Dr. Dianne Ansari-Winn: Right. Yes. During most of my nonclinical years, I moved from Denver to just outside Chicago. And as I mentioned, I did my training in Chicago, so it's basically my second home. And I just moved back to Denver in July of this year.

John: Nice. And I bet it's a lot nicer out there right now than it is in Chicago where it's blizzarding off and on here for a week or so. But that's normal for Chicago, right?

Dr. Dianne Ansari-Winn: It's normal for Chicago. Yeah. I got to say that it bounces up and down in Denver. Some weeks it's in the 20s, earlier this week it was in the 60s and sunny. So, I highly recommend Denver.

John: It?s a nice place.

Dr. Dianne Ansari-Winn: If you are looking to start a new life at a new place.

John: That's awesome. Okay. One of the things I want to know is what is it that drew you to becoming a coach? I've talked to a lot of coaches over the years and I don't know that I've asked them this question. I have my own ideas about that, but why? Did you receive coaching for a while? Is that what attracted you? How did that work?

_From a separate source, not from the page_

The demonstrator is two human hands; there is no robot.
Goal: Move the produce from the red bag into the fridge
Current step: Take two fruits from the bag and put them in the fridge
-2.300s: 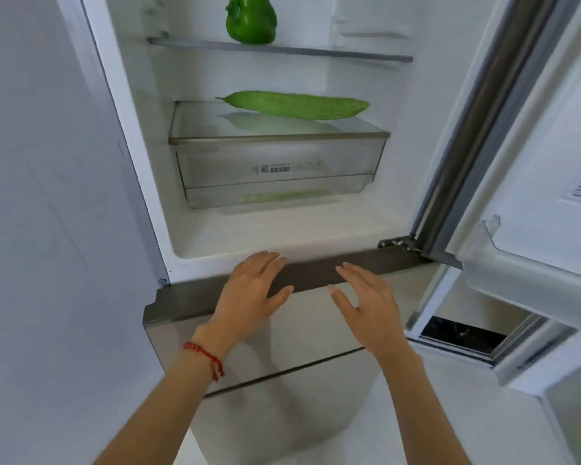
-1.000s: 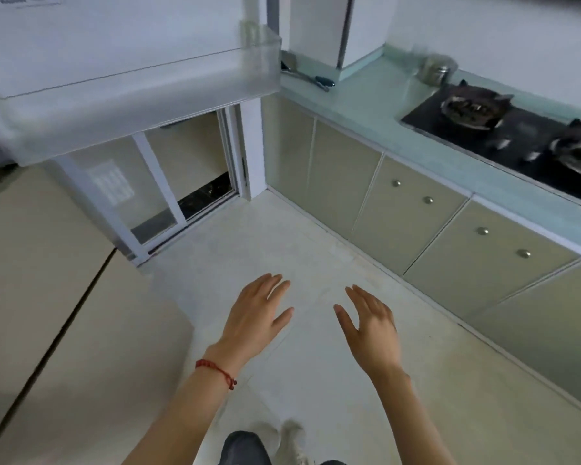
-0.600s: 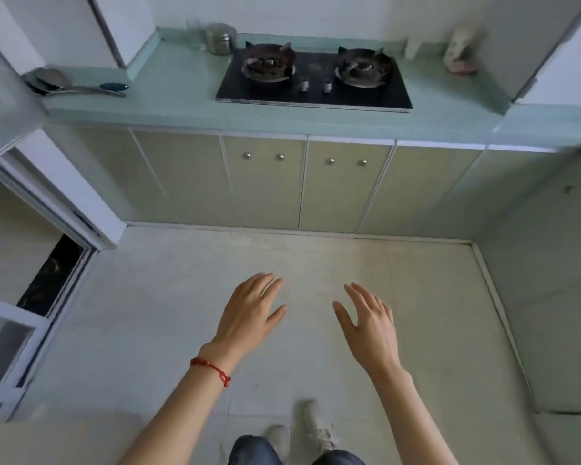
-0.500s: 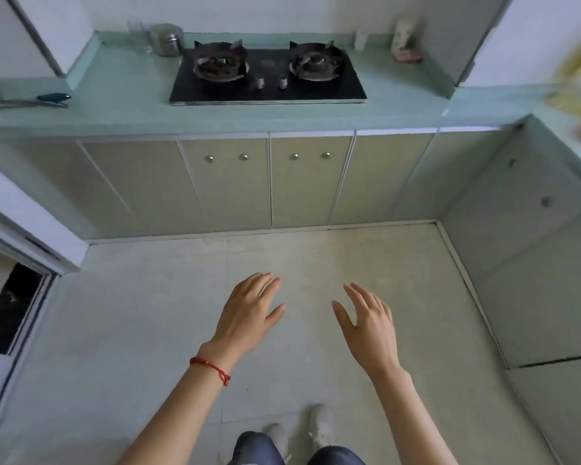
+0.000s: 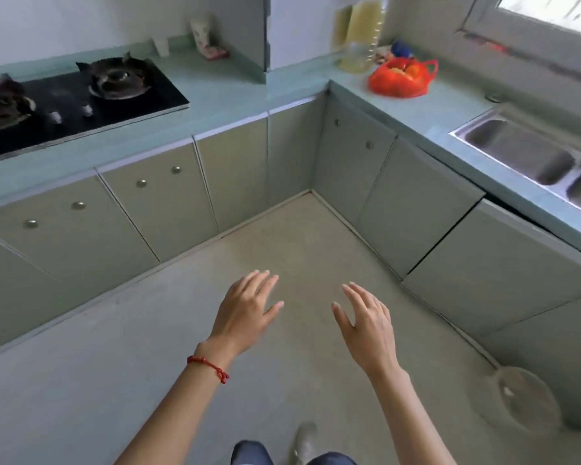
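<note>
Head view, hands [image 5: 309, 318] empty over floor [image 5: 81, 380], red bag [image 5: 399, 77] on counter [image 5: 426, 112]

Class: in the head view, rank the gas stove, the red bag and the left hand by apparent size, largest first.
1. Gas stove, though cut off by the frame.
2. Left hand and red bag: look alike; hand is nearer, so unranked.

A home kitchen is shown. A black glass two-burner gas hob [image 5: 64, 95] is set into a pale green L-shaped countertop [image 5: 235, 92], and a stainless-steel double sink [image 5: 530, 152] is fitted near a window.
</note>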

Dr. Dianne Ansari-Winn: Well, unfortunately, it ended up being a silver lining, but I got drawn to coaching through looking for some support around my own pain and confusion about the way that I was feeling about work. So, I had been a really high achiever throughout undergraduate. I actually started undergraduate when I was 16. And then went straight through undergraduate into medical school. I decided to ?take a break? after two years in medical school. I earned my MPH in health behavior and health education. I went back to medical school where I had met my husband. I did anesthesia fellowship. You get the idea. All of us doctors are really high flyers and we work hard. I moved to Denver. Beautiful place, joined a private practice. I have my two kids and I have a starter home and all that good stuff.

I was well-regarded by my surgeons and the staff around me, but after about 12 years in, I started to feel as though I wasn't feeling that great about work. And I started even crying on my way to work. I was dreading the call, feeling as though I wasn't good at my work. Whereas everything was telling me that I was good at my work. I'm starting to feel just emotionally exhausted. And then I started to feel it.

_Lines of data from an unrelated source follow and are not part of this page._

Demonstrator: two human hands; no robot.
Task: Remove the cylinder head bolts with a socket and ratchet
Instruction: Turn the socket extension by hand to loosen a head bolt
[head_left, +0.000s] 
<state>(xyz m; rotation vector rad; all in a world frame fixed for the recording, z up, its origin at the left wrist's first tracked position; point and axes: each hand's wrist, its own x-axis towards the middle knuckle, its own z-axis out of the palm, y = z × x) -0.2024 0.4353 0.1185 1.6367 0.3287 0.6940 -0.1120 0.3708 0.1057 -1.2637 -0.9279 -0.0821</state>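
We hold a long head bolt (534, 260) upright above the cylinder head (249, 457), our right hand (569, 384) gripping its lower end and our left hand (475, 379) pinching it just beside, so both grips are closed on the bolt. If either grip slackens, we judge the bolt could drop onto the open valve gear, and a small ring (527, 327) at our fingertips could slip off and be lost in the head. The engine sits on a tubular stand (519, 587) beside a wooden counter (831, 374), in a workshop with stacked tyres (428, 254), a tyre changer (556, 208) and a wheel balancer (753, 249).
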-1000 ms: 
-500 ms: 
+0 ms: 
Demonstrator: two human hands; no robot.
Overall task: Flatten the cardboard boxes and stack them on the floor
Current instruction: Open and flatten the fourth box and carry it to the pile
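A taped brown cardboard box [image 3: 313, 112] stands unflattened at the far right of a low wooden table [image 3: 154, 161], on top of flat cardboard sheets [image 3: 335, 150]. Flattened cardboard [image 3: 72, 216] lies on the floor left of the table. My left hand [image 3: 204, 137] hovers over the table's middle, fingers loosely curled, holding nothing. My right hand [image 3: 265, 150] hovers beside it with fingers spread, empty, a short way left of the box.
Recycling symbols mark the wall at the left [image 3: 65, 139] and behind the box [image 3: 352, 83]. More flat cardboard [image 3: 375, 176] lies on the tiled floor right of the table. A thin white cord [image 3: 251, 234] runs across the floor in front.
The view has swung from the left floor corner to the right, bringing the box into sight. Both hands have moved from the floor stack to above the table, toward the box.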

So, the key was I always take care of my patients as you all do by thinking about what would my family and loved ones, what kind of treatment would they need and want and how would I want to be treated? So, I started finding that when I got called in the middle of the night on OB, I was like, ?Oh God?. Whereas before I felt like that was my mission, that was my purpose to be there in the middle of the night, to answer the call of someone in pain.

And so, I reached out to a physician coach. At first, I just started looking at other options because I thought I got to get out of here. And then, I started working with a coach. And I also reached out to a psychiatrist because I thought I might have depression. And I wanted to talk to another physician that would understand where I was coming from. Because I didn't feel comfortable. I actually felt afraid about speaking to my physician colleague. This was 10 years ago. But still, I find that to be the case if I'm across either screen and I'm talking to one of my surgeons and say like ?I don't really feel very confident?.

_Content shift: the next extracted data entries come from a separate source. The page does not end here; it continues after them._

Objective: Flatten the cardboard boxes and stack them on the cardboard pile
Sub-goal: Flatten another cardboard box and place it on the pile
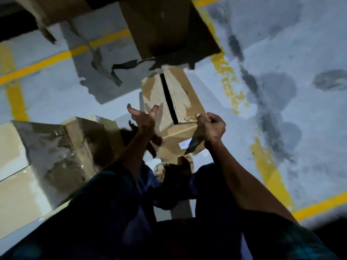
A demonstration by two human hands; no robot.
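Both arms reach forward, left hand point(145, 119) fingers spread, right hand point(212, 126) curled in a pinching grip

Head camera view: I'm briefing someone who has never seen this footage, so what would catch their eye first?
First, the small cardboard box at centre, its top seam showing as a dark slit; the right hand pinches its near right corner while the left hand is spread open beside its left side. Next, the yellow floor lines crossing the grey floor, and a larger opened box lying at the top.
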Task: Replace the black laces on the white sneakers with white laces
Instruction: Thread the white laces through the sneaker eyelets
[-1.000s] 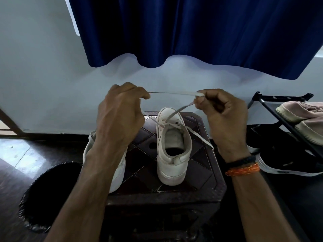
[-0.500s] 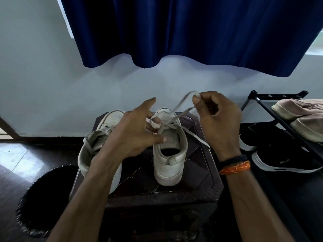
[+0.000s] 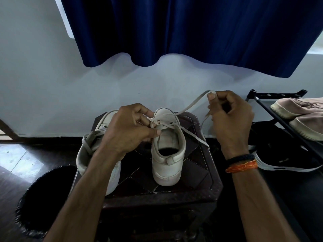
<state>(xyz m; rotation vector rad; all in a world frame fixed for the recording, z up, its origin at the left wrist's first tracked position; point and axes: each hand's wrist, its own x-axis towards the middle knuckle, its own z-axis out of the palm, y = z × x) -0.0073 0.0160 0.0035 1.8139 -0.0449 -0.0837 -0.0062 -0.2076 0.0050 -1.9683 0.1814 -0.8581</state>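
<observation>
White lace (image 3: 190,106) pinched in raised right hand (image 3: 230,117); crossing at tongue of right sneaker (image 3: 167,154) pinched by left hand (image 3: 129,130); sneaker stood on stool (image 3: 208,180).

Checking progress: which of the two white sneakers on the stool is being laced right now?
The right-hand sneaker: both hands work its white lace, while the left-hand sneaker sits untouched behind the left forearm.

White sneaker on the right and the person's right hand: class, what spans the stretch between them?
In the head view, a white lace runs up from the sneaker to the right hand, which pinches its end.
</observation>
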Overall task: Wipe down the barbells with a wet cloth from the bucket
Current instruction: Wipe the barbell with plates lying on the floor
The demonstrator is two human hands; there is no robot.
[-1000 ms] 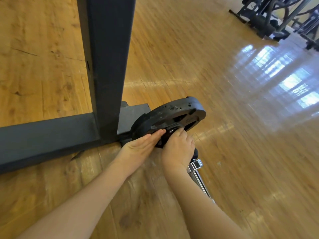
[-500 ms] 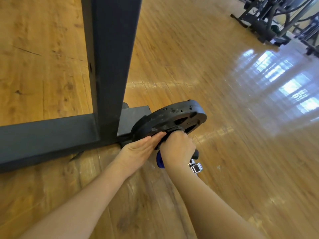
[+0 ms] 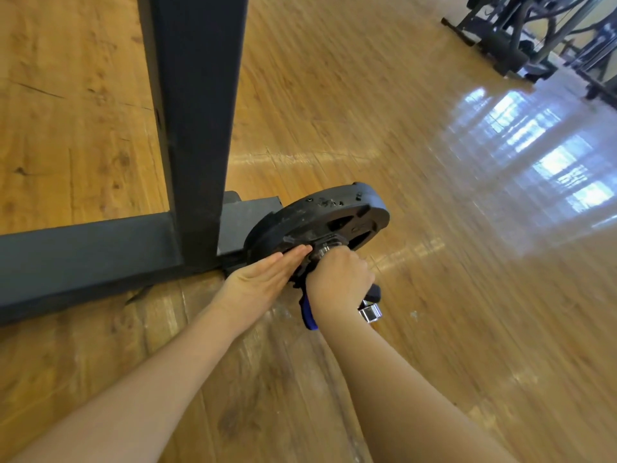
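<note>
Hiding barbell sleeve (image 3: 370, 310): right hand (image 3: 339, 282), blue cloth (image 3: 307, 312).

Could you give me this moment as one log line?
left hand: flat on weight plate | right hand: grips blue cloth at bar

The right hand (image 3: 339, 279) has closed into a fist on the bar (image 3: 369, 310) by the plate (image 3: 320, 228), and a blue cloth (image 3: 309, 312) now shows beneath it

Wood floor (image 3: 384, 111) under black frame (image 3: 197, 111)
</note>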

John: You don't want to do that.

Dr. Dianne Ansari-Winn: Or even talking to my physician husband who is a really high achiever as well. And just getting that sideways look like, ?What is wrong with you?? I didn't feel supported within my own inner circle. And so, I reached out outside of it and found out that I had burnout, not depression. What I've described are actually the three primary tenants of depression. Emotional exhaustion, feeling as though we're not as effective at our work and starting to feel our patients are a burden to us.

So, I continued speaking with a coach and I was thinking about, again, other things I wanted to do. And I spoke to her and she goes, ?What do you want to do?? I said, ?Oh, I want to do what you do?. It's exciting to help somebody. And so, I trained as a coach. There weren't physician coach training programs, but I trained as a coach, and became a certified professional coactive coach. And I also trained as a physician coach. And I started just reaching out at first to my friends and colleagues who were having their own struggles with burnout. That's how I got into it. It?s actually through my own pain and struggle.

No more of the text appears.